Department of Biophysics and Biophysical Chemistry, Johns Hopkins University School of Medicine, Baltimore, MD 21205, USA.
Proc Natl Acad Sci U S A. 2011 Aug 9;108(32):13112-7. doi: 10.1073/pnas.1109877108. Epub 2011 Jul 26.

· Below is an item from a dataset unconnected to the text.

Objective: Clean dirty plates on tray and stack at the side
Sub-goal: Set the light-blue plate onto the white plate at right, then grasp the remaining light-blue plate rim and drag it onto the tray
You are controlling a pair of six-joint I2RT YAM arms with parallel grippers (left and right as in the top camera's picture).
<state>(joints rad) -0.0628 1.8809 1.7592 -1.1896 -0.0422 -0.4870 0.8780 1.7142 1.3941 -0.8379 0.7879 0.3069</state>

Glypicans are heparan sulfate proteoglycans that modulate the signaling of multiple growth factors active during animal development, and loss of glypican function is associated with widespread developmental abnormalities. Glypicans consist of a conserved, approximately 45-kDa N-terminal protein core region followed by a stalk region that is tethered to the cell membrane by a glycosyl-phosphatidylinositol anchor. The stalk regions are predicted to be random coil but contain a variable number of attachment sites for heparan sulfate chains. Both the N-terminal protein core and the heparan sulfate attachments are important for glypican function. We report here the 2.4-Å crystal structure of the N-terminal protein core region of the Drosophila glypican Dally-like (Dlp). This structure reveals an elongated, α-helical fold for glypican core regions that does not appear homologous to any known structure. The Dlp core protein is required for normal responsiveness to Hedgehog (Hh) signals, and we identify a localized region on the Dlp surface important for mediating its function in Hh signaling. Purified Dlp protein core does not, however, interact appreciably with either Hh or an Hh:Ihog complex.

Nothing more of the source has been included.